Campbell Soup’s proposed $2.7 billion acquisition of Sovos Brands, Inc. would strengthen and diversify its meals and beverages portfolio, which includes Campbell’s, Prego, Pace, Pacific Foods, Swanson, V8 and SpaghettiOs. Rao’s, Sovos Brands’ largest business, generated $580.1 million in sales last year, with offerings across sauces, frozen entrees, frozen pizza, pasta and soups.

“The Rao’s brand delivers a true restaurant quality experience across all of the categories in which it competes: premium sauces, frozen, dry pasta and soup,” Mr. Clouse said during an Aug. 7 conference call to discuss the transaction with securities analysts. “In particular, it's a clear market leader in the ultra distinctive Italian sauce segment, a segment of the market where Campbell does not currently compete. The Sovos team has done a remarkable job in driving Rao's growth to date using a playbook of advancing distribution gains, brand awareness and ultimately household penetration. Our plan is to continue to build on that incredible momentum, maintain their high-quality standards and retaining members of their talented team while also applying Campbell's capabilities and resources to drive even more growth on Rao's sauces.”

He noted Prego and Rao’s “do not interact or compete” within the sauce category.

“It’s a different consumer, different occasion,” Mr. Clouse said. “And we still have tremendous confidence that Prego within the mainstream segment is going to continue to be a significant growth contributor. And now we’ve expanded to add a new segment, a new area, new consumers and a new opportunity to complement that. And that, I think, has always been part of our vision for our sauces business as we’ve talked about the $1 billion path forward. But the fact of the matter is, with the business that we had with Prego, it’s just not ever going to compete in that space. And that is why we see this so complementary in nature and why we see it not as a departure or distraction, but simply an acceleration of the strategy that we laid out.”

He described Michael Angelo’s as a “premium authentic Italian frozen meals brand …  offering an array of frozen meals, including single-serve and family size servings, all with differentiated flavor that are perfectly aligned with at-home eating trends.” Frozen meals and pizza represent new categories for Campbell’s; however, Mr. Clouse said, “the frozen route to market is not,” pointing to the company’s existing Pepperidge Farm portfolio of frozen layer cakes and pastries.

“We’ll have the ability to build scale utilizing our existing Pepperidge Farm’s frozen portfolio, generating synergy across both businesses,” he said.

Building on the previous integrations of Snyder’s-Lance and Pacific Foods, Campbell Soup’s management expects to capture significant synergies following the completion of the Sovos Brands transaction, which is subject to stockholder approval and customary closing conditions, including regulatory approvals.

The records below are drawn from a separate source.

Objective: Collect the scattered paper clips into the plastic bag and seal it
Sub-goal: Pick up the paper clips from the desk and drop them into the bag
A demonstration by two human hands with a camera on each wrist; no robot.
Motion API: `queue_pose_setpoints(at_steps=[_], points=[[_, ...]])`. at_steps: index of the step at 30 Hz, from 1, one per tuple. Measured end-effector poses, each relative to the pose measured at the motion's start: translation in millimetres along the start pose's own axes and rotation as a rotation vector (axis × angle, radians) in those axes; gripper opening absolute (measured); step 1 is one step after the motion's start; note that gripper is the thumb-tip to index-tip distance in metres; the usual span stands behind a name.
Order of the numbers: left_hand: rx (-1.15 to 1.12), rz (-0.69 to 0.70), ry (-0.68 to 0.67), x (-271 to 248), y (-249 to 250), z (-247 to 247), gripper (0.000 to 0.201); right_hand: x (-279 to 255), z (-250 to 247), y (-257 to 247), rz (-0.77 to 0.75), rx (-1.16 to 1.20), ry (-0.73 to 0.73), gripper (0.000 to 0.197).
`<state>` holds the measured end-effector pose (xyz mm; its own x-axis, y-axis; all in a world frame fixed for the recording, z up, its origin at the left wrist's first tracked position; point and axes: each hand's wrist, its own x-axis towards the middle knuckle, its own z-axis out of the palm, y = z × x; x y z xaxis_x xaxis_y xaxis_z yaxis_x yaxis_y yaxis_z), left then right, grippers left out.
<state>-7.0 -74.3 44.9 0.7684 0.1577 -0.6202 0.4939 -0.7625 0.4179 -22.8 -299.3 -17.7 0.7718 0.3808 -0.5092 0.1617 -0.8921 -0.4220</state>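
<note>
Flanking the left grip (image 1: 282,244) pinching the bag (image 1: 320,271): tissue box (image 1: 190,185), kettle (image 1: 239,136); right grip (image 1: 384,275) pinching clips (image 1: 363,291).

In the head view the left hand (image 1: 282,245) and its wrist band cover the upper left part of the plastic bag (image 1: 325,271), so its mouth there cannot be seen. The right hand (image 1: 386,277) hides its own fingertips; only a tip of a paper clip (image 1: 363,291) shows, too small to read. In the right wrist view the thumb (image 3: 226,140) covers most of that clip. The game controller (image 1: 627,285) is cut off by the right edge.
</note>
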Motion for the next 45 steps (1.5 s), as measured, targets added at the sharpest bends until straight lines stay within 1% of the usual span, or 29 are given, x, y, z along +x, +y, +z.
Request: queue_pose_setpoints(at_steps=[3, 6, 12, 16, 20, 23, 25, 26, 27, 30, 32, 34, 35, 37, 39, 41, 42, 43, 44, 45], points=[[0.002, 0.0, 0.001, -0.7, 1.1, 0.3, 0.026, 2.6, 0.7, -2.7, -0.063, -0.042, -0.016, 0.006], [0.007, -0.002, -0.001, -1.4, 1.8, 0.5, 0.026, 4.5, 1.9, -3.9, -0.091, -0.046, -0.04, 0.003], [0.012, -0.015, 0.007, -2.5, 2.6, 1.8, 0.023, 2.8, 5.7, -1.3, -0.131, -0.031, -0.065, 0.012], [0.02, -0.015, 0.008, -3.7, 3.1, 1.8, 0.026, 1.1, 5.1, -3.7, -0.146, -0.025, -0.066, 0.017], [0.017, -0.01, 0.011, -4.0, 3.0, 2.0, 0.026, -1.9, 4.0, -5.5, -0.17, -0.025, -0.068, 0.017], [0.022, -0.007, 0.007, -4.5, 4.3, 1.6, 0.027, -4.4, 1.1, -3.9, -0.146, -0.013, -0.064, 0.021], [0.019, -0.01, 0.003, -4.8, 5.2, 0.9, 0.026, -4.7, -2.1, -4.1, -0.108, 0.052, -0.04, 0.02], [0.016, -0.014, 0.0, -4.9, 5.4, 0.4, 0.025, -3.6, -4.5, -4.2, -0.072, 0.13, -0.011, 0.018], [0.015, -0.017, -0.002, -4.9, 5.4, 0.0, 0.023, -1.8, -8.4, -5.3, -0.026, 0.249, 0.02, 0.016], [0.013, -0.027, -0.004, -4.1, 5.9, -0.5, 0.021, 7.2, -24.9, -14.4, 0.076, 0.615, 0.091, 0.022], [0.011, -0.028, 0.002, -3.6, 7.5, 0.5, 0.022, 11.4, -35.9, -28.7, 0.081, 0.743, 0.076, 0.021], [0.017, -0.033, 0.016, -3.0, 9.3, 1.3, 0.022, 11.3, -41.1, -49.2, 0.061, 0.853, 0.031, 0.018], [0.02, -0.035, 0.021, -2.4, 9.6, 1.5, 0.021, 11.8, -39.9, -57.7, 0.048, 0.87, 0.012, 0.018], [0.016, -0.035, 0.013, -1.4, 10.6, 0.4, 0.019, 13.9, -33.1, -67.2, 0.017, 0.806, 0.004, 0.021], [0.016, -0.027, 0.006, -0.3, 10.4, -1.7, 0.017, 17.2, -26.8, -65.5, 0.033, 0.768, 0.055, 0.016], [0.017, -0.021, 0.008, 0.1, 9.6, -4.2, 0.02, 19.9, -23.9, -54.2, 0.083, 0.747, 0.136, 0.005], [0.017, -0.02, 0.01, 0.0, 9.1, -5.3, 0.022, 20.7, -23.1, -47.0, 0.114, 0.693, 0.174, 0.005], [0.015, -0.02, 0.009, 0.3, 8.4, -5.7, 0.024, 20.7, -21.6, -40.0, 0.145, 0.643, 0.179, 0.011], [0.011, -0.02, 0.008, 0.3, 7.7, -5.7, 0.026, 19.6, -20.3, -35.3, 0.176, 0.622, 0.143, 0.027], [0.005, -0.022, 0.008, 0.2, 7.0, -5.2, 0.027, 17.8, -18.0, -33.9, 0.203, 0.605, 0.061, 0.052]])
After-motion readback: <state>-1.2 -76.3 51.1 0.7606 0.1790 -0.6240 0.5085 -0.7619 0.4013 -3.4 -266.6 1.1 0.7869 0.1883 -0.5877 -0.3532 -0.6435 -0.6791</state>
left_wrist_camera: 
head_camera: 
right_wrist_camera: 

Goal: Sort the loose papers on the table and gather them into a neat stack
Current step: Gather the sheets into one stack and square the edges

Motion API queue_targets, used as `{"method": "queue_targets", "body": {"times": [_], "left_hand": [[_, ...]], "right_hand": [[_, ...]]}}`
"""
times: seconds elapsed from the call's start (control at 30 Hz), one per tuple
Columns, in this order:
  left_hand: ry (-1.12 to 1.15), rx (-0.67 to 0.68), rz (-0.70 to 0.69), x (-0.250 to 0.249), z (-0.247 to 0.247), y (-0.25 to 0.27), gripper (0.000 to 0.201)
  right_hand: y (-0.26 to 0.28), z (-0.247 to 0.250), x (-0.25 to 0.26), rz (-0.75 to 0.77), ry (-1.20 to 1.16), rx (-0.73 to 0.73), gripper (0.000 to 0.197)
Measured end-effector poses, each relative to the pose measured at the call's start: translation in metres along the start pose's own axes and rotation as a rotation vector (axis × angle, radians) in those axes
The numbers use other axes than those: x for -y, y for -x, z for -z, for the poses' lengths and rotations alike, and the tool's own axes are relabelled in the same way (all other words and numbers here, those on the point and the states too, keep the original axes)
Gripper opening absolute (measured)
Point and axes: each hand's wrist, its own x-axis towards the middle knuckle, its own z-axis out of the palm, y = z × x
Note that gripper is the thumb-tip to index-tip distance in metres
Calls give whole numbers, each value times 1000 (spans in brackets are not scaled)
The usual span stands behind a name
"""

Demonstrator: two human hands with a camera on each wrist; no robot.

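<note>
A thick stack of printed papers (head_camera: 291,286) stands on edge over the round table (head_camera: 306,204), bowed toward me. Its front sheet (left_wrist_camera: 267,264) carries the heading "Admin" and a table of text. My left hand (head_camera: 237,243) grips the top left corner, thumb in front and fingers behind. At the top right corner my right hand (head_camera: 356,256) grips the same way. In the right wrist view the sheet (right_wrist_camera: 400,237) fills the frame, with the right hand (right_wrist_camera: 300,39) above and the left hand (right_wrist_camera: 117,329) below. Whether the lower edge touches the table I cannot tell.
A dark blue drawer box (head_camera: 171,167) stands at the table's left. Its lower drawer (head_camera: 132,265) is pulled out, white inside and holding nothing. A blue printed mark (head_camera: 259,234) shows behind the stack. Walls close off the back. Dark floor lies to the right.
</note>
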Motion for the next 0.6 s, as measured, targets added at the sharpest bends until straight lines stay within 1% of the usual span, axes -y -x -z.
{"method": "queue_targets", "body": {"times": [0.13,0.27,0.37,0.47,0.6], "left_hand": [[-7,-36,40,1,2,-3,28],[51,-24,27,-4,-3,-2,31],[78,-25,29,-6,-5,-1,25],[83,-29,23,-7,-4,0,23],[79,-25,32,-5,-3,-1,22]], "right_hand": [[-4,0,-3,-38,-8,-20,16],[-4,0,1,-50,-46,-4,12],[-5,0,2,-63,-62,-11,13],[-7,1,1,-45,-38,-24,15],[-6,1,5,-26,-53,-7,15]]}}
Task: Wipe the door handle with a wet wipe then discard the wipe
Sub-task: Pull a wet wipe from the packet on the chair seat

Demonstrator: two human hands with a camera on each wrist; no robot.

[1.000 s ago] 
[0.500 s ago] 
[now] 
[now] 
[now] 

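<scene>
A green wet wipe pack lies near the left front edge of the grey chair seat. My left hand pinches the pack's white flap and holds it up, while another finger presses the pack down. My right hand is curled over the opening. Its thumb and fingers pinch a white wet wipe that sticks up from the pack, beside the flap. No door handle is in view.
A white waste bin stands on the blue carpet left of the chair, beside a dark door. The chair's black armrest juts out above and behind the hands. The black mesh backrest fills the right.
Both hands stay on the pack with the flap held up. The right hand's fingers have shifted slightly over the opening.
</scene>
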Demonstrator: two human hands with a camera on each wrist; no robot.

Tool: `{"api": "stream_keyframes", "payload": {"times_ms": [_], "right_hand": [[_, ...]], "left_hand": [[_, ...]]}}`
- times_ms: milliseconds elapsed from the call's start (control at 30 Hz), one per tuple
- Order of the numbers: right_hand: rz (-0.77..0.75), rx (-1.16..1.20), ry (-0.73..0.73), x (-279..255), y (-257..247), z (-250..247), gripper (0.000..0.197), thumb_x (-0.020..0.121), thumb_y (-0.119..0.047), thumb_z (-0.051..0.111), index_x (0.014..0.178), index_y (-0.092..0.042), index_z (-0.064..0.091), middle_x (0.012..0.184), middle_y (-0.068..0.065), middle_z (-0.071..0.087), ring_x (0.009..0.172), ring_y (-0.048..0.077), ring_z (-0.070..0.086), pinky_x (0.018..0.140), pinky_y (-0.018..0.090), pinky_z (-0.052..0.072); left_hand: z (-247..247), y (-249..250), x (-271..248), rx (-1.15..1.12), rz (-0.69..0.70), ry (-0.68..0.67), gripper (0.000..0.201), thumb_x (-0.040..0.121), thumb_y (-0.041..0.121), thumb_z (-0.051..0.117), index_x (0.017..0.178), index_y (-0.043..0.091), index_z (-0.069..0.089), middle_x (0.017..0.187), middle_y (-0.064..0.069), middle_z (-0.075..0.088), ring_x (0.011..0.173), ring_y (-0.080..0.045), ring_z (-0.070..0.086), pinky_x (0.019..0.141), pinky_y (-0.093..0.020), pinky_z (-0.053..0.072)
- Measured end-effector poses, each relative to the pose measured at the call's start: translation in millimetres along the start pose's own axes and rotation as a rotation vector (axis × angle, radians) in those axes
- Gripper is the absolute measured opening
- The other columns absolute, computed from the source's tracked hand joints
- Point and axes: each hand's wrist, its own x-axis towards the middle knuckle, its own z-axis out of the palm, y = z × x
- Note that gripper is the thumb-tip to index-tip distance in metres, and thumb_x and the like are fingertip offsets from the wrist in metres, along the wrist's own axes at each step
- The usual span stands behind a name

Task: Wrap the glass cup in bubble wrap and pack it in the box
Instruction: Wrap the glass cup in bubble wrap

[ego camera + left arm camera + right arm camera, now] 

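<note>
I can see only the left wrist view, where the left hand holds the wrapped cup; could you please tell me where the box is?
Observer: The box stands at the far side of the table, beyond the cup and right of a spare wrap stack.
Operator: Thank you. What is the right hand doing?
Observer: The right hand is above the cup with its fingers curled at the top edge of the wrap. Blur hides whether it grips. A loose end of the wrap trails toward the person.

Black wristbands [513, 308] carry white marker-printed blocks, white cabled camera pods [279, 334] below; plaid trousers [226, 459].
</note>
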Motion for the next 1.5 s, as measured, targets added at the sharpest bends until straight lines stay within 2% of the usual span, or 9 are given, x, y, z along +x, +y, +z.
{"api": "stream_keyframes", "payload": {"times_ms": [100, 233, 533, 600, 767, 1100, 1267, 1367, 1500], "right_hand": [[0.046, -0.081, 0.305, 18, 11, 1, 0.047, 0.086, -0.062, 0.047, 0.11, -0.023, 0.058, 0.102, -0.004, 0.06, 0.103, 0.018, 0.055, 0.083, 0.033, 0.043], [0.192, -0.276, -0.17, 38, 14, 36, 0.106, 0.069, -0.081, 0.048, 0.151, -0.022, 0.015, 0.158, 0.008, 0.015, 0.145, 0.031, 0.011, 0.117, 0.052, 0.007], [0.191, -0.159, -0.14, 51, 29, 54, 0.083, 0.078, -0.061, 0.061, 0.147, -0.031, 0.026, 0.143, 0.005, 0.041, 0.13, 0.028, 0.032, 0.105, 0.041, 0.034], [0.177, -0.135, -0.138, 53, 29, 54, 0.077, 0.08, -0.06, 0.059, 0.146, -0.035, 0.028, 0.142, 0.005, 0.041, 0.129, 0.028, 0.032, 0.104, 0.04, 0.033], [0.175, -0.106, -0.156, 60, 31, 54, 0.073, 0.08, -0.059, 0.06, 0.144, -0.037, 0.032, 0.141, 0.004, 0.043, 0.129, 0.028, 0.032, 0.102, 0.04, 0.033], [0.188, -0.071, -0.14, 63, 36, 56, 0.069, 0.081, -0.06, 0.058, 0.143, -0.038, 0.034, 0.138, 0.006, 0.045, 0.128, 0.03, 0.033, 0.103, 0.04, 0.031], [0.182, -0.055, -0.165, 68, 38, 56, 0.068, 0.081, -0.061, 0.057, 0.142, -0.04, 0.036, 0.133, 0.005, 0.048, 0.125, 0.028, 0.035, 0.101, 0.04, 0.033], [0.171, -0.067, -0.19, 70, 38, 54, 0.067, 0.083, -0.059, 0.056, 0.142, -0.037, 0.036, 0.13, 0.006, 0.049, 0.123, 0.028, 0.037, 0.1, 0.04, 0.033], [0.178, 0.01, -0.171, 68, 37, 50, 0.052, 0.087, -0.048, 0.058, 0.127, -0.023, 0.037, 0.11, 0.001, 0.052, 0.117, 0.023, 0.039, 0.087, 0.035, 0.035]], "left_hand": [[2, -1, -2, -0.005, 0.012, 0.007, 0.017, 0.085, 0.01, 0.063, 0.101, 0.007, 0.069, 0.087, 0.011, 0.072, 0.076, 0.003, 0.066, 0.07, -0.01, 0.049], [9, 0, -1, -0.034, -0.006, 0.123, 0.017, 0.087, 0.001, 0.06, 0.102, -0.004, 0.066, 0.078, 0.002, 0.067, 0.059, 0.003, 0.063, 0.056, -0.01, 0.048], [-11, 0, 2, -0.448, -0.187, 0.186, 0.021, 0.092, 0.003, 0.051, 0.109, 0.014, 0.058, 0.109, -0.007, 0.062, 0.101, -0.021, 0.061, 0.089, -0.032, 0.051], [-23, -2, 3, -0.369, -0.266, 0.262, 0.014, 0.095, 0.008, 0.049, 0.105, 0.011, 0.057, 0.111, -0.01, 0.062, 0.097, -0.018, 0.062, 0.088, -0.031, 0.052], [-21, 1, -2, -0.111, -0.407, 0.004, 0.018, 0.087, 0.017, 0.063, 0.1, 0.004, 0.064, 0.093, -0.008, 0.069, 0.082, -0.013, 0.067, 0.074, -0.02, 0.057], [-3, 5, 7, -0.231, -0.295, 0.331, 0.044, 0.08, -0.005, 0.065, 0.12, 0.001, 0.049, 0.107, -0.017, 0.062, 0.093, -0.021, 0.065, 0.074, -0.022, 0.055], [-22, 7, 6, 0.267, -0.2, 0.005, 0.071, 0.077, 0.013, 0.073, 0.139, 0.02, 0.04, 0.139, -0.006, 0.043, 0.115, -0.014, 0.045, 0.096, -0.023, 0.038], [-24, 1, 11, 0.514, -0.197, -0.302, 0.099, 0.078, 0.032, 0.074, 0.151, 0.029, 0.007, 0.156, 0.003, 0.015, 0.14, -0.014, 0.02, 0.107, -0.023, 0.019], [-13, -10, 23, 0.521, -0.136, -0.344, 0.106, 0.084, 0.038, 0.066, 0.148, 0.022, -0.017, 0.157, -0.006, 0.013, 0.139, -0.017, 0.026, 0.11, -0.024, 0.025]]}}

“We expect annual run-rate cost synergies of approximately $50 million, which we anticipate achieving over the next two years,” Mr. Clouse said. “Roughly two-thirds of these synergies are expected to come from targeted selling, general and administrative expense reductions through harmonizing the combined corporate organizations, and one-third realized from our supply chain through greater scale in sourcing and procurement and efficiency gains and cost savings in our operations network.”

Carrie L. Anderson, chief financial officer of Campbell Soup Co., identified procurement of vegetables, meat, glass jars, and other ingredients and packaging, as well as manufacturing and contract manufacturing partnerships, warehousing and logistics as opportunities to create supply chain synergies.

“Over the first two years, we expect to incur approximately $90 million of onetime integration costs and cost to achieve synergies, roughly split 70% related to operating expenditures and 30% related to capital expenditures,” Ms. Anderson said. “Additionally, as a result of this transaction, we will record incremental noncash intangible amortization expense related to purchase accounting in the range of approximately $15 million to $20 million. Even with this noncash amortization, we expect the transaction to be accretive to Campbell's adjusted EPS by the second year after normalizing out the onetime expenses.”

In addition to Rao’s and Michael Angelo’s, Sovos Brands operates noosa, an Australian-style yogurt business. Mr. Clouse praised the brand and its management, adding, “yogurt is not a place where we see playing long term.”

“We plan to kind of keep that business focused on what they’re doing and keep dedicated resources there,” he said. “We’re not assuming big synergy organizationally there at all. We want to let that business continue to do what it’s been doing and keep fueling it. And then we'll evaluate from there what and when the right next step would be. But I think what we’re getting is a terrific asset and one that I think has a lot of different ways to create value going forward.”

News of the acquisition aroused no meaningful reaction from the investment community. Shares of Campbell Soup Co. trading on the New York Stock Exchange closed Aug. 7 at $44.34, down 1.8% from the previous close of $45.15.